• The task:
Only lines that contain the word "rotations" belong in the answer; copy them from the records below.

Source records
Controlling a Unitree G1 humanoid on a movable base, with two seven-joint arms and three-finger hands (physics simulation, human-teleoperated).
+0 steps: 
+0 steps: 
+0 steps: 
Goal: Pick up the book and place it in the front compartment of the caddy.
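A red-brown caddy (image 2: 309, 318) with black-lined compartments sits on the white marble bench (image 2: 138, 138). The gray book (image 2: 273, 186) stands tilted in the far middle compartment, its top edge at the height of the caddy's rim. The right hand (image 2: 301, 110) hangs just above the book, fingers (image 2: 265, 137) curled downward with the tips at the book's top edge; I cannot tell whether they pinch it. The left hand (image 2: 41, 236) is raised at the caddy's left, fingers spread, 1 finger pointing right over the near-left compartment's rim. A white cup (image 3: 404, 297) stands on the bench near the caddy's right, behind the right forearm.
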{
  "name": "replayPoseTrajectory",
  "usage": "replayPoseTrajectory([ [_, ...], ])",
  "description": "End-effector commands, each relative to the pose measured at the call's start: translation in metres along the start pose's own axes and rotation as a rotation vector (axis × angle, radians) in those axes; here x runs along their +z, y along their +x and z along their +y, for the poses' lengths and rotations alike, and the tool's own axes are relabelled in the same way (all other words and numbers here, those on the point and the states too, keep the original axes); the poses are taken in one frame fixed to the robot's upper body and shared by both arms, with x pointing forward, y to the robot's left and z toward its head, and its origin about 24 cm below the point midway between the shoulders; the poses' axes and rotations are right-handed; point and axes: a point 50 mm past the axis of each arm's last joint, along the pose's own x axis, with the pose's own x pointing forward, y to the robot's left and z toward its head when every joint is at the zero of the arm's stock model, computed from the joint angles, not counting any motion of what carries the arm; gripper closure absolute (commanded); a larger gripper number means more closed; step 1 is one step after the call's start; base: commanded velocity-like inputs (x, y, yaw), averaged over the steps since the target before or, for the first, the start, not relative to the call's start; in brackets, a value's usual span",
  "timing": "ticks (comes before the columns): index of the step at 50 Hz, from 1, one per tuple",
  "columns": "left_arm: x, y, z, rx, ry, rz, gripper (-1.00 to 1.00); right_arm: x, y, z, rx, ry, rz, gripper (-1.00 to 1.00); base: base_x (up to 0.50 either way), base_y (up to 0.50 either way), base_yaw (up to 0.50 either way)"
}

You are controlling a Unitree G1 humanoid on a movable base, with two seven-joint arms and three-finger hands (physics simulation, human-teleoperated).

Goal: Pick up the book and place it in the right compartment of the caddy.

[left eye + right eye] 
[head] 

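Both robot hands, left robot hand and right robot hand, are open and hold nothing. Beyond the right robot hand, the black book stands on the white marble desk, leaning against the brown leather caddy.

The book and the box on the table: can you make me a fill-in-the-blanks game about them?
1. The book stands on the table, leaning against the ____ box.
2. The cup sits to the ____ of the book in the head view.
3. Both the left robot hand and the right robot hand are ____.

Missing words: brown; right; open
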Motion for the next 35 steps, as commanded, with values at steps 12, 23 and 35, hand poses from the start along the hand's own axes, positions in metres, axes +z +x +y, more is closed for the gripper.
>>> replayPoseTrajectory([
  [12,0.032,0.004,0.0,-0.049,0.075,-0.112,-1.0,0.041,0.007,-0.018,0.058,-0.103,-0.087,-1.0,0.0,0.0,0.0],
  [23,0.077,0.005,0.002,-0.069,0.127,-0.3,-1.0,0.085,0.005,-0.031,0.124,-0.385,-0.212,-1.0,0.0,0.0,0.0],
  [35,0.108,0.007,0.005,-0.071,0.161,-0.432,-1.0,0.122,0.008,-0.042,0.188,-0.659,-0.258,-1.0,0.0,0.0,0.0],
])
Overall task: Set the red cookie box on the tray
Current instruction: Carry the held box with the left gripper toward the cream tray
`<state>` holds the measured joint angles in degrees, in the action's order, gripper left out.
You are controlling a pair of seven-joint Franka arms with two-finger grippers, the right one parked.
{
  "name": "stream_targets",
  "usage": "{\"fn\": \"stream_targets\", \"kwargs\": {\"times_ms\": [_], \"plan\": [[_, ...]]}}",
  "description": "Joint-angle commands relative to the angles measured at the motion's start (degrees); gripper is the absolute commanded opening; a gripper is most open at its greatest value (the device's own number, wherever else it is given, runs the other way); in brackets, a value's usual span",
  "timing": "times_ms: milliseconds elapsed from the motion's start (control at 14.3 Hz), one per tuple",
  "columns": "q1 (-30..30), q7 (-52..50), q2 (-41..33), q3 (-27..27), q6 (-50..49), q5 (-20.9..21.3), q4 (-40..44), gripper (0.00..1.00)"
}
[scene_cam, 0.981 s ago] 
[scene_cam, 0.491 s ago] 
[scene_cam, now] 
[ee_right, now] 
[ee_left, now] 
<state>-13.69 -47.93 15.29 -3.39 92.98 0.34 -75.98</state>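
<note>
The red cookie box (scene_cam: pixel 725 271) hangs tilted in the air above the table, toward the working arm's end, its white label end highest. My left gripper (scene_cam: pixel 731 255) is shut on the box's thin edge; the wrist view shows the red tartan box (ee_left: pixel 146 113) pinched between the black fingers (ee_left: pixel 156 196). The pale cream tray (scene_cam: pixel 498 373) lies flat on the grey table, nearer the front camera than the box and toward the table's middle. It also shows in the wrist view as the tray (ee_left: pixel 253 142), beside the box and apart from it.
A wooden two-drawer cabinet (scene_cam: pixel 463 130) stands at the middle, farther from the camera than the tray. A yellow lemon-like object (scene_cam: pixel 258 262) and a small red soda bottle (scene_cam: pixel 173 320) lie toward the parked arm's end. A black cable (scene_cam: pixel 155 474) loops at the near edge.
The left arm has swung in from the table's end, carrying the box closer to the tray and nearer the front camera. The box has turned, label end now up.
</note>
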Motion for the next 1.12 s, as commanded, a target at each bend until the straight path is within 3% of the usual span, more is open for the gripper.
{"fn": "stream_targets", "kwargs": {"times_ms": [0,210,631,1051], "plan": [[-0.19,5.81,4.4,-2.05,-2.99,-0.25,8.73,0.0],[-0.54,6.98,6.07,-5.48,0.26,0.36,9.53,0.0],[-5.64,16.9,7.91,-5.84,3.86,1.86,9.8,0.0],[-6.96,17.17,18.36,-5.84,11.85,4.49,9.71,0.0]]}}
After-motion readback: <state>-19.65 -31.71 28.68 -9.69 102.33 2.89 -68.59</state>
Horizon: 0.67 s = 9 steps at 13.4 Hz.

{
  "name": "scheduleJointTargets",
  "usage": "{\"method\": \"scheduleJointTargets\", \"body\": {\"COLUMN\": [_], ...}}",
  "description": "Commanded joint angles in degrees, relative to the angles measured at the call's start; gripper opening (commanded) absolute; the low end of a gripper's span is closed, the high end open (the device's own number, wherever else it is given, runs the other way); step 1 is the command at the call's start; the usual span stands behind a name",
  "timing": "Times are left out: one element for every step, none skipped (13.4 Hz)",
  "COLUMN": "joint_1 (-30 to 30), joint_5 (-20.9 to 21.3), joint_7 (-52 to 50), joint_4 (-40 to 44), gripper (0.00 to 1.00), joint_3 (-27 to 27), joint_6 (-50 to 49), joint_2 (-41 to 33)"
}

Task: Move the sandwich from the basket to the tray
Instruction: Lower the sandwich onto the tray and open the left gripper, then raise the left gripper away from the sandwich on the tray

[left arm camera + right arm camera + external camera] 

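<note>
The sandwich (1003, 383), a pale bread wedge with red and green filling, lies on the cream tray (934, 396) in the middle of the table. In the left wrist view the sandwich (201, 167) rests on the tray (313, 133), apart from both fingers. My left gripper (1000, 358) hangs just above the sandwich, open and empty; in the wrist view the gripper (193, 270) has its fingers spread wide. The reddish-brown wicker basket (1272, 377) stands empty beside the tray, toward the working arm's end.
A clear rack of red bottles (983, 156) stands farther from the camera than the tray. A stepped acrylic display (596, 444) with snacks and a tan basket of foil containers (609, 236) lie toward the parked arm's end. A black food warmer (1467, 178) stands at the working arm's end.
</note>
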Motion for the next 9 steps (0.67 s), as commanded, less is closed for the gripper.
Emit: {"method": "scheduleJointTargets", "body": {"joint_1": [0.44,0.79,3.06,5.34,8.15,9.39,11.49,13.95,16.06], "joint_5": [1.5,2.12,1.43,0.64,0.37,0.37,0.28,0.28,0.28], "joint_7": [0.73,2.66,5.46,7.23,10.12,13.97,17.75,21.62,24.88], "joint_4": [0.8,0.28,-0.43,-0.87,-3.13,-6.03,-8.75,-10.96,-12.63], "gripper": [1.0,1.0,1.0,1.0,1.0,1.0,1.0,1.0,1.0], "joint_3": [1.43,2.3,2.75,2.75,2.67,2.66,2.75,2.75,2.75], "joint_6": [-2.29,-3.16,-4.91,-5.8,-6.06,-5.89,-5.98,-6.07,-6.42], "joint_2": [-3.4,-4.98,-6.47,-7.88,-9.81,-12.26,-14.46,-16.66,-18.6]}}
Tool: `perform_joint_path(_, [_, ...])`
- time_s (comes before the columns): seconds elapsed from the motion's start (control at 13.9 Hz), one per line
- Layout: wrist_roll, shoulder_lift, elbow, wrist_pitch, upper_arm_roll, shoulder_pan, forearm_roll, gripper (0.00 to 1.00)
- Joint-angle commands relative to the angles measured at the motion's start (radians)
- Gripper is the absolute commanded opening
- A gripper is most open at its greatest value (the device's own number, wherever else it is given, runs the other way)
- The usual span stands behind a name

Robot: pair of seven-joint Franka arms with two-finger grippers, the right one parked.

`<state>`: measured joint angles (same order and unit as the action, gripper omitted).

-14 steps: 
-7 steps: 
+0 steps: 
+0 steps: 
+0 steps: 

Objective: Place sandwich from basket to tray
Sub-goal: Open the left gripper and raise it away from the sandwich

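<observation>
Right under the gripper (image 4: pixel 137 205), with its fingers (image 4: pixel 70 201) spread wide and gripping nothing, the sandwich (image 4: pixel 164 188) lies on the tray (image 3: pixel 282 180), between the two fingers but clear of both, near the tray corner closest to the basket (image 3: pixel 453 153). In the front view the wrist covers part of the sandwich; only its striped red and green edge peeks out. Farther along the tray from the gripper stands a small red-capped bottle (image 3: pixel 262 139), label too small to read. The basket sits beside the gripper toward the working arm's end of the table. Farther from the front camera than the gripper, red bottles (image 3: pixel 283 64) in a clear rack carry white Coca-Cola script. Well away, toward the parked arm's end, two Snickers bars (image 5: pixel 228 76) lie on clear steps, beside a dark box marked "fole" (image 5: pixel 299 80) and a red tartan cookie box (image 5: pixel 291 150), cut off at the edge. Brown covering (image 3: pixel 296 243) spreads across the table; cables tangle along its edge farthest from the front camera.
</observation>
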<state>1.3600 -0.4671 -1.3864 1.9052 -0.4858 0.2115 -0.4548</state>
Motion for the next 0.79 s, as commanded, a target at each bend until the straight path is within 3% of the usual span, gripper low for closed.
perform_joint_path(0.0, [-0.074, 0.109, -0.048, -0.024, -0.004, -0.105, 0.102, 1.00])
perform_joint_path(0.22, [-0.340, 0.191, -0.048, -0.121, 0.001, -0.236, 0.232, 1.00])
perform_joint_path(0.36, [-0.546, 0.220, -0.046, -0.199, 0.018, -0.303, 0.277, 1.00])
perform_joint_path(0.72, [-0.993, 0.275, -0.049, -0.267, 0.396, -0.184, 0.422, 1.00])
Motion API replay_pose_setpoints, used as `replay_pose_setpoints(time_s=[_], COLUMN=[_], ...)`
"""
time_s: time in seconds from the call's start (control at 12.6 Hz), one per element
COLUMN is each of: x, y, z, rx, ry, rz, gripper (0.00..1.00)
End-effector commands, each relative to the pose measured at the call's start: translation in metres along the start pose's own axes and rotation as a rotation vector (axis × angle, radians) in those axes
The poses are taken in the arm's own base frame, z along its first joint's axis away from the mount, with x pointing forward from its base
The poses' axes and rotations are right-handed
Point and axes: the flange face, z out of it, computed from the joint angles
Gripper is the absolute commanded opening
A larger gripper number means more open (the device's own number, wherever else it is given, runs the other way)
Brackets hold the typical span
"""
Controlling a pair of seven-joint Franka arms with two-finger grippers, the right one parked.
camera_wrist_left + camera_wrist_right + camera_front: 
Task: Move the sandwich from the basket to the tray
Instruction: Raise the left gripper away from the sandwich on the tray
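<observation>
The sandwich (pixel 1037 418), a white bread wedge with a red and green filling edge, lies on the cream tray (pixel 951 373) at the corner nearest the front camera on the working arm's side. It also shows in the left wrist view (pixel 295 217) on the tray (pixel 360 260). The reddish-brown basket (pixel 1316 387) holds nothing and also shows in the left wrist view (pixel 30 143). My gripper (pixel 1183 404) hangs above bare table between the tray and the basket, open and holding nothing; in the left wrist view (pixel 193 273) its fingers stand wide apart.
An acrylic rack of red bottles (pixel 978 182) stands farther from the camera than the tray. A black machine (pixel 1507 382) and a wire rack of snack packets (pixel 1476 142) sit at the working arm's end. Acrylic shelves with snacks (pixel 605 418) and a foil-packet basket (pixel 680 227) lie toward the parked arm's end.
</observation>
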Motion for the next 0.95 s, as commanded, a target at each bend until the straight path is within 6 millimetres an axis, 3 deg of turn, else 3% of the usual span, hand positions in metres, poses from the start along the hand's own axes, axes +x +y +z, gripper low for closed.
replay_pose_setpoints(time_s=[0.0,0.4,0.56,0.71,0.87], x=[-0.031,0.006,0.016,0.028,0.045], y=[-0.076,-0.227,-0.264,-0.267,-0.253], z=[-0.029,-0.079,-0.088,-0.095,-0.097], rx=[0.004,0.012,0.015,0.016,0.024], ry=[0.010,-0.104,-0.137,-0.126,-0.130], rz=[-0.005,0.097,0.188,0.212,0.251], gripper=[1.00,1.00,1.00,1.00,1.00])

• Answer box:
  "description": "End-effector commands, each relative to the pose measured at the call's start: translation in metres along the start pose's own axes and rotation as a rotation vector (axis × angle, radians) in those axes; here x runs along their +z, y along their +x and z along their +y, for the poses' lengths and rotations alike, and the tool's own axes are relabelled in the same way (all other words and numbers here, those on the point and the states too, keep the original axes); the poses are taken in one frame fixed to the robot's upper body and shared by both arms, with x pointing forward, y to the robot's left and z toward its head, and its origin about 24 cm below the point midway between the shoulders; the poses' axes and rotations are right-handed; point and axes: a point 50 mm past the axis of each arm's last joint, along the pose's own x axis, with the pose's own x pointing forward, y to the robot's left and z toward its head when every joint is at the zero of the arm's stock model, computed from the joint angles, not counting any motion of what carries the arm; gripper closure absolute (commanded); a larger gripper number means more closed; step 1 is one step after the call's start; base: commanded velocity-like inputs (x, y, yaw), averaged over the steps since the target before or, for the first, the start, not relative to the call's start; in brackets, a value's usual span",
The poses' axes and rotations are right-handed

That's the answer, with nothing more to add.